In the entries that follow, identify the line containing "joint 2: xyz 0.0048" and return it together with all later lines, exactly as they appear.

** Opening Stored data block **

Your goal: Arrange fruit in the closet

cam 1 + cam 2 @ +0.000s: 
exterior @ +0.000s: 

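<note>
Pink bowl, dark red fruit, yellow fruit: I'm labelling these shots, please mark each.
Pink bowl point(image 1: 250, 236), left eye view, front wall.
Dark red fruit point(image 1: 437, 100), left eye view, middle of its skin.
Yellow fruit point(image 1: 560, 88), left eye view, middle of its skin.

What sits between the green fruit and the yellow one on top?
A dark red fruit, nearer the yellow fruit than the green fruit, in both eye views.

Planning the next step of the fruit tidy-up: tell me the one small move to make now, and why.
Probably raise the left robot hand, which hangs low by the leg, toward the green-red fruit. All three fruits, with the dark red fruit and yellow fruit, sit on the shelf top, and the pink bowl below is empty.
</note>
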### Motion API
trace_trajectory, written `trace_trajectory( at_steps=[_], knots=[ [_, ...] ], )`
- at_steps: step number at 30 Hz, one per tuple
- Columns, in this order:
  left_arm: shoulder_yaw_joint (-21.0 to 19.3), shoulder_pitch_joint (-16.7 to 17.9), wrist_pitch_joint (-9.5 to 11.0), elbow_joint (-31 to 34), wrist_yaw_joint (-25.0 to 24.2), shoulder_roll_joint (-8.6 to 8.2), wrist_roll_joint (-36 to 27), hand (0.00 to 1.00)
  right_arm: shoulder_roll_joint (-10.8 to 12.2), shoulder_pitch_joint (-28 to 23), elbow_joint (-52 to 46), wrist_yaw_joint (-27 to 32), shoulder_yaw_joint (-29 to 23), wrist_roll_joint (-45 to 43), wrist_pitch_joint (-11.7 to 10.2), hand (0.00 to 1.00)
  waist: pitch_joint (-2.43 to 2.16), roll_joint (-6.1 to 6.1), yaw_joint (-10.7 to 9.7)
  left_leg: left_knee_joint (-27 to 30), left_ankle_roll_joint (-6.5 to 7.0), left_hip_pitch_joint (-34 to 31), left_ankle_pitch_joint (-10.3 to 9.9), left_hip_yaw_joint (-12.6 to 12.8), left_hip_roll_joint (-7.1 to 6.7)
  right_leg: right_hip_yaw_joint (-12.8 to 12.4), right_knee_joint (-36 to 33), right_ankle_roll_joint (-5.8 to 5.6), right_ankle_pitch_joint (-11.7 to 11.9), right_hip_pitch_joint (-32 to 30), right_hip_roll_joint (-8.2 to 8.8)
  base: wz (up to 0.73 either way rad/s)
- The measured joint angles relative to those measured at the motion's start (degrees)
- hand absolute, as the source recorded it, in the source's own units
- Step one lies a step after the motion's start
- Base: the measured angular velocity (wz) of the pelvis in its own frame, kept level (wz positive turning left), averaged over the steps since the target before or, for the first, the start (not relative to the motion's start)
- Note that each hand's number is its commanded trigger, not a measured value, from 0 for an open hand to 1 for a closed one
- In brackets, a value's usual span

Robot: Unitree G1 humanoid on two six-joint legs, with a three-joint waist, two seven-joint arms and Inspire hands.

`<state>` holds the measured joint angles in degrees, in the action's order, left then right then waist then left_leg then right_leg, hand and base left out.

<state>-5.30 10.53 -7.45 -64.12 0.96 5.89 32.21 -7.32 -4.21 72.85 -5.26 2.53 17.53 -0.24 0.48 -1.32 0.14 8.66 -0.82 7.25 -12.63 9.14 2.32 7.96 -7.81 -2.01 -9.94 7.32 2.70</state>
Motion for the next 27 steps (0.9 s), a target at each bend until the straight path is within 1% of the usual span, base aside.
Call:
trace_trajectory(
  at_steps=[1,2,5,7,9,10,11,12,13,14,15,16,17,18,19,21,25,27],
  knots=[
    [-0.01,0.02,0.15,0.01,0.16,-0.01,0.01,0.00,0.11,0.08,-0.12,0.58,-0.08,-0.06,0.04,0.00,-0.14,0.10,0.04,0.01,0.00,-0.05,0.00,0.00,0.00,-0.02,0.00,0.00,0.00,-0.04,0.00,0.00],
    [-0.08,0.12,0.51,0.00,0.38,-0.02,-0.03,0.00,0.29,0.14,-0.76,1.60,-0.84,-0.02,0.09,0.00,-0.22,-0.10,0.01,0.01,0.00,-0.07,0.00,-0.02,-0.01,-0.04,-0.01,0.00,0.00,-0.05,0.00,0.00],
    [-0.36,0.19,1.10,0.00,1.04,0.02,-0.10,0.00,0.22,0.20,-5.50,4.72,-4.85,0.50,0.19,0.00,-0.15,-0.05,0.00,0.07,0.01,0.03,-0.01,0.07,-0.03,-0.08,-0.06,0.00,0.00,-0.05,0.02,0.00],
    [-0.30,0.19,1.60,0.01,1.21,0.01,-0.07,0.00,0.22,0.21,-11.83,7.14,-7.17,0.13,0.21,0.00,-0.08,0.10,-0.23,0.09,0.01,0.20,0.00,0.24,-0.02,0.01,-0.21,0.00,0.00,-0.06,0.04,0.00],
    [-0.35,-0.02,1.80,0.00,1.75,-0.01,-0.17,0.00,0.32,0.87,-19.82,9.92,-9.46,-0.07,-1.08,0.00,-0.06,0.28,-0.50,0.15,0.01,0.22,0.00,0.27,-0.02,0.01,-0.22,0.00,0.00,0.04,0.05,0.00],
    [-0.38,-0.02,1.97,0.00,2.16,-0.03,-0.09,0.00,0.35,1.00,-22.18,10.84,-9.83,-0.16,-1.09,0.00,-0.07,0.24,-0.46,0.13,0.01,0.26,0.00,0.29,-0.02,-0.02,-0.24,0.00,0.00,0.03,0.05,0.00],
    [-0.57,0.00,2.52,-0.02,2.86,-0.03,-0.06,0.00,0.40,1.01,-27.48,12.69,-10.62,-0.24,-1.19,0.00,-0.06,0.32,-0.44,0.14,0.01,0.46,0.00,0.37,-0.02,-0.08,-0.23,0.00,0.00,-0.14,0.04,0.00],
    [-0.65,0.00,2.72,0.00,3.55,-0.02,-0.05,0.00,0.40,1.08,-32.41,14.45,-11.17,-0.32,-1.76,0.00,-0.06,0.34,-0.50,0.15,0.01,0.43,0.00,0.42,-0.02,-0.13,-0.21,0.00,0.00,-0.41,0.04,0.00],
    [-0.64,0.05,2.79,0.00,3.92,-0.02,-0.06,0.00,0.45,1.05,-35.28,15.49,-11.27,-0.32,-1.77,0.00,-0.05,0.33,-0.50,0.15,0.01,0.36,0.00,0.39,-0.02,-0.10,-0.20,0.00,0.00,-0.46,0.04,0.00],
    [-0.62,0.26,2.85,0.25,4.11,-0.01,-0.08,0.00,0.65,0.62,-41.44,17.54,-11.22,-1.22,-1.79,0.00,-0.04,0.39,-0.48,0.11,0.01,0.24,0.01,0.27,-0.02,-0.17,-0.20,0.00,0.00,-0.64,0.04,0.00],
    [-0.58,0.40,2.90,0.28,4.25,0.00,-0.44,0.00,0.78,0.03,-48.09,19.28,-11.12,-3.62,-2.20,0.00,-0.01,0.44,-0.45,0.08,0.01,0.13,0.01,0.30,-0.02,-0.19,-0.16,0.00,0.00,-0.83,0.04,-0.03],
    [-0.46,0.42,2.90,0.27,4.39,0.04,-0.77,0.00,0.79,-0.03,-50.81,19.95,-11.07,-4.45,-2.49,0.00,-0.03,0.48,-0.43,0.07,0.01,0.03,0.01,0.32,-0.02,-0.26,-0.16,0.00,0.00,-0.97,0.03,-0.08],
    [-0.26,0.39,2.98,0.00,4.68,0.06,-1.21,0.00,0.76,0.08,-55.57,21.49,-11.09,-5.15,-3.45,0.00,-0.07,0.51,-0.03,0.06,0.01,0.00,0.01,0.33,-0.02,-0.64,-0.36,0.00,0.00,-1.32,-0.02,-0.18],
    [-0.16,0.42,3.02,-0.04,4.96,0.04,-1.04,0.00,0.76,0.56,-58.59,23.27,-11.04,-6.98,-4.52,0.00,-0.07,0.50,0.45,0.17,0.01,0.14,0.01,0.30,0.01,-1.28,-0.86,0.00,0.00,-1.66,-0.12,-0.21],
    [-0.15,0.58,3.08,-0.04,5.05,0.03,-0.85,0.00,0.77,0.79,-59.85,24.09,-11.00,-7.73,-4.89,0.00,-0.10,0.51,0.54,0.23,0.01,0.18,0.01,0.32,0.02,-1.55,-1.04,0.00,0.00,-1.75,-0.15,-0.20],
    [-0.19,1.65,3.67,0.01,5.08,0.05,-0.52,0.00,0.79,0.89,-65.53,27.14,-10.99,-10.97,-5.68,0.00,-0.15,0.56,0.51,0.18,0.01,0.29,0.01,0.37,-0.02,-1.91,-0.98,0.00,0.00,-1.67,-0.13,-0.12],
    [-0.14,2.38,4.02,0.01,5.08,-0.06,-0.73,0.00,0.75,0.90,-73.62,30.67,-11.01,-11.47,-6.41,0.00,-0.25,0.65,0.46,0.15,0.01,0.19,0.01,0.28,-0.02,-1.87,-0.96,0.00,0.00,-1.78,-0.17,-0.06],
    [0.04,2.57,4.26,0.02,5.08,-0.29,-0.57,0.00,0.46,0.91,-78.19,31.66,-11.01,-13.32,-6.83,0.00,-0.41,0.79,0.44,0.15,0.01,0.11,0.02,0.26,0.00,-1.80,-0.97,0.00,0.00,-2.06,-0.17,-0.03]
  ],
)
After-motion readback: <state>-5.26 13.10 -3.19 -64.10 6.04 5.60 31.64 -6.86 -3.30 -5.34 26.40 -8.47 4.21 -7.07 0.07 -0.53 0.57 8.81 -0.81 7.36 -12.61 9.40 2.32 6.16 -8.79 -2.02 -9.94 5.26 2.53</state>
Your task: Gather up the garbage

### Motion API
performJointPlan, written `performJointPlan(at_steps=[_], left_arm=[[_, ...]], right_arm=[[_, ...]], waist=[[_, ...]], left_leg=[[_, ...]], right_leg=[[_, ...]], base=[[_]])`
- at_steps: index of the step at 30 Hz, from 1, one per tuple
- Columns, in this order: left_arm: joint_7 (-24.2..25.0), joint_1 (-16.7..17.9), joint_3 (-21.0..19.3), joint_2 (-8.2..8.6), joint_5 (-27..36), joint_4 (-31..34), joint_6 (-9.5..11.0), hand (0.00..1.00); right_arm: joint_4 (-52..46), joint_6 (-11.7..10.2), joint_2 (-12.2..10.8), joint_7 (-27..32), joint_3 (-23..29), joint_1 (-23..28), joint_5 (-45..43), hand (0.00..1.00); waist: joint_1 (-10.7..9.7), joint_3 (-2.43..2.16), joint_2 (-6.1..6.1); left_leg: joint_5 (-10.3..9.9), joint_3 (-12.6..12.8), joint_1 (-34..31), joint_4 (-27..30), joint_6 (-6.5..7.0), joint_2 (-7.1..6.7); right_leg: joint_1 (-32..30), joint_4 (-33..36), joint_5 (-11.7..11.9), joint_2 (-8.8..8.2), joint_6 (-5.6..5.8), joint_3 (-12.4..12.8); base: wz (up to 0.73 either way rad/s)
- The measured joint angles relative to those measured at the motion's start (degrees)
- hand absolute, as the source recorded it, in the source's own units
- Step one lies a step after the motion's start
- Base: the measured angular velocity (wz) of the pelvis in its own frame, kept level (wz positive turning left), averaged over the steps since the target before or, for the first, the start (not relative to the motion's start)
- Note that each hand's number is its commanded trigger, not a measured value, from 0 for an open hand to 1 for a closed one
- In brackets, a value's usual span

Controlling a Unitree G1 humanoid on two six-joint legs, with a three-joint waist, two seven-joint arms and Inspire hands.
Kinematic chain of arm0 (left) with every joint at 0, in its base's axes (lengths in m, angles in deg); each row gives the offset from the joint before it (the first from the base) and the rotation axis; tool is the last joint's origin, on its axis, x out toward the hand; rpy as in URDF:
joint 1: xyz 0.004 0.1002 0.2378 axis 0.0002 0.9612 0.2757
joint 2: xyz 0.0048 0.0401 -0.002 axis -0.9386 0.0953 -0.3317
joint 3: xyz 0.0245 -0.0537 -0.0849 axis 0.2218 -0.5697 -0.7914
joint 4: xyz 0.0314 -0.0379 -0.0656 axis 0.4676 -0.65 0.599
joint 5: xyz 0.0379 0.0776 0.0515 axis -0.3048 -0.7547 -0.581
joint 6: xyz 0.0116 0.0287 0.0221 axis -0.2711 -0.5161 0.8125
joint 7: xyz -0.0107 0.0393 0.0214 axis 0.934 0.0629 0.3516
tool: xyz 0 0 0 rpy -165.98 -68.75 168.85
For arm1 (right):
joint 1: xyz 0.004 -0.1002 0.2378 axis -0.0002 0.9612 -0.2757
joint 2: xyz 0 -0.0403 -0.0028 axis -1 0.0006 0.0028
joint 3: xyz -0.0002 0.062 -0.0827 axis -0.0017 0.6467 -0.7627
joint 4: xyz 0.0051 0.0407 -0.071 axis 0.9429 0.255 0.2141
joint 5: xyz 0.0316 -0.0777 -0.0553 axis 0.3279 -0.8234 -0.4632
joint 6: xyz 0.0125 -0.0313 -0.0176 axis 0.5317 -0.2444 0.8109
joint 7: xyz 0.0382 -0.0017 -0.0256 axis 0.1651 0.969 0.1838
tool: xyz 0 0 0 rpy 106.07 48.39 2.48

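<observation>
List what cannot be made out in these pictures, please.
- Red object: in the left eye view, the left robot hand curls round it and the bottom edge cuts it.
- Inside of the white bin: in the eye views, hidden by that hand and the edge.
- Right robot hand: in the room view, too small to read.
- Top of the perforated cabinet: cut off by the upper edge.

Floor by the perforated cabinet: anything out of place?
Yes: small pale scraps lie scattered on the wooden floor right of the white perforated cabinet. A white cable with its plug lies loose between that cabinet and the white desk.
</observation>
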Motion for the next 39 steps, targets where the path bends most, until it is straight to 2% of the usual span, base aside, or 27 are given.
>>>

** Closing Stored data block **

* Solved problem:
joint 2: xyz 0.0048 0.0401 -0.002 axis -0.9386 0.0953 -0.3317
joint 3: xyz 0.0245 -0.0537 -0.0849 axis 0.2218 -0.5697 -0.7914
joint 4: xyz 0.0314 -0.0379 -0.0656 axis 0.4676 -0.65 0.599
joint 5: xyz 0.0379 0.0776 0.0515 axis -0.3048 -0.7547 -0.581
joint 6: xyz 0.0116 0.0287 0.0221 axis -0.2711 -0.5161 0.8125
joint 7: xyz -0.0107 0.0393 0.0214 axis 0.934 0.0629 0.3516
tool: xyz 0 0 0 rpy -165.98 -68.75 168.85
For arm1 (right):
joint 1: xyz 0.004 -0.1002 0.2378 axis -0.0002 0.9612 -0.2757
joint 2: xyz 0 -0.0403 -0.0028 axis -1 0.0006 0.0028
joint 3: xyz -0.0002 0.062 -0.0827 axis -0.0017 0.6467 -0.7627
joint 4: xyz 0.0051 0.0407 -0.071 axis 0.9429 0.255 0.2141
joint 5: xyz 0.0316 -0.0777 -0.0553 axis 0.3279 -0.8234 -0.4632
joint 6: xyz 0.0125 -0.0313 -0.0176 axis 0.5317 -0.2444 0.8109
joint 7: xyz 0.0382 -0.0017 -0.0256 axis 0.1651 0.969 0.1838
tool: xyz 0 0 0 rpy 106.07 48.39 2.48

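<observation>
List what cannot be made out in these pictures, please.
- Red object: in the left eye view, the left robot hand curls round it and the bottom edge cuts it.
- Inside of the white bin: in the eye views, hidden by that hand and the edge.
- Right robot hand: in the room view, too small to read.
- Top of the perforated cabinet: cut off by the upper edge.

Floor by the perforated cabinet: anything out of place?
Yes: small pale scraps lie scattered on the wooden floor right of the white perforated cabinet. A white cable with its plug lies loose between that cabinet and the white desk.
</observation>
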Motion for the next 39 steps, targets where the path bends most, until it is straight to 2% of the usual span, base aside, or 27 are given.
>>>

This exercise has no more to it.